HOW TO COMPLETE THIS TASK: Write out every line of the material as it stands, apart from the pictures.

PROVIDED MATERIAL:
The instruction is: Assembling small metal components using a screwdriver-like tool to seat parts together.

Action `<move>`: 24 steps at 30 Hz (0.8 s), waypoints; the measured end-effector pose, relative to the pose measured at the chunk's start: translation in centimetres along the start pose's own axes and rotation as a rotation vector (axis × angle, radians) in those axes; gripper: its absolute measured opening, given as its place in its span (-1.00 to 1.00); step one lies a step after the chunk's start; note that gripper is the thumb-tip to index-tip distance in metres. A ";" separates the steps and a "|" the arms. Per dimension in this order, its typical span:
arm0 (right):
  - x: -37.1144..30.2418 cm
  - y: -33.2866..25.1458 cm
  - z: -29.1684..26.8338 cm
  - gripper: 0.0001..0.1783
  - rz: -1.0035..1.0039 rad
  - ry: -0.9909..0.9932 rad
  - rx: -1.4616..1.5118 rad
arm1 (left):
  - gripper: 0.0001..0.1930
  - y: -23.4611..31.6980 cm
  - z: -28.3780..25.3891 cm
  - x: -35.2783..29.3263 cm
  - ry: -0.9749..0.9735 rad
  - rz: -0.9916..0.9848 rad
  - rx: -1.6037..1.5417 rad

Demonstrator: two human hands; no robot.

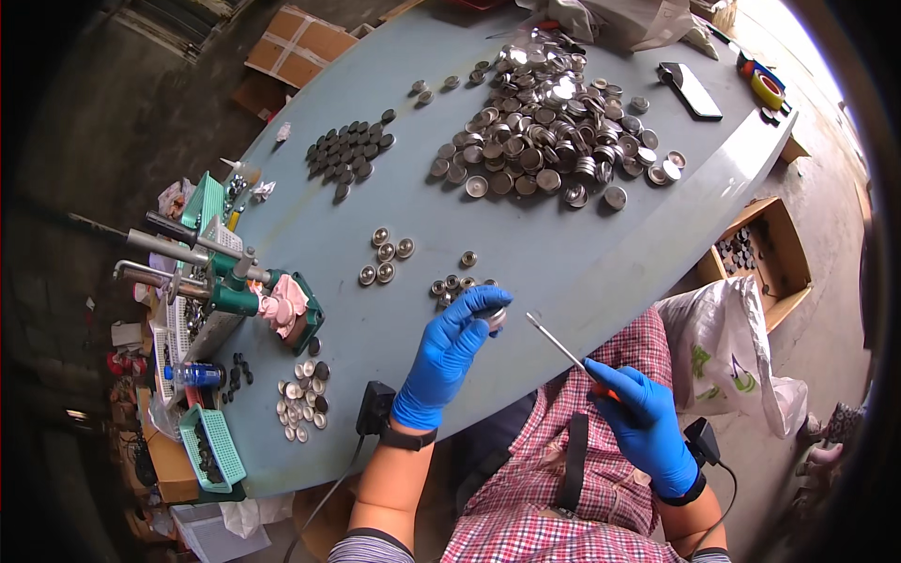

OUTPUT FOR THIS TASK:
The instruction is: Assembling small metal components using a screwdriver-like tool to seat parts together.

Action `<move>`: 24 steps at 30 Hz (0.8 s), waypoints; the measured end-effector pose, relative to the pose measured at the chunk's start: translation in centimetres along the start pose's own axes and rotation as a rotation vector (axis × angle, radians) in those axes; gripper: its absolute measured opening, given as its place in its span (-1.00 to 1.00); step one lies a step after the chunk's start; note that gripper is the thumb-tip to index-tip distance in metres. A ";" separates the steps and a "|" the arms. Per dimension in this order, its typical span:
arm0 (right):
  - x: -37.1144..30.2418 cm
  - y: -33.2866..25.1458 cm
  - z: -29.1684..26.8338 cm
  - gripper: 0.0001..0.1783
  - rz: -1.0035..1.0039 rad
  - ry: -0.9909..0.9932 rad
  - rx: -1.4616..1.5118 rad
arm1 (left):
  - gripper: 0.0001..0.1930
  - y: -23.4611..31.6980 cm
  - z: -28.3780..25.3891 cm
  - x: -35.2783..29.3263 cm
  - ry: -0.9749..0.9735 rad
  - rz: -0.9916..0.9848 rad
  - rx: -1.6037..1.5417 rad

Demonstrator: two human hands; no robot.

This is the complete output for the exercise.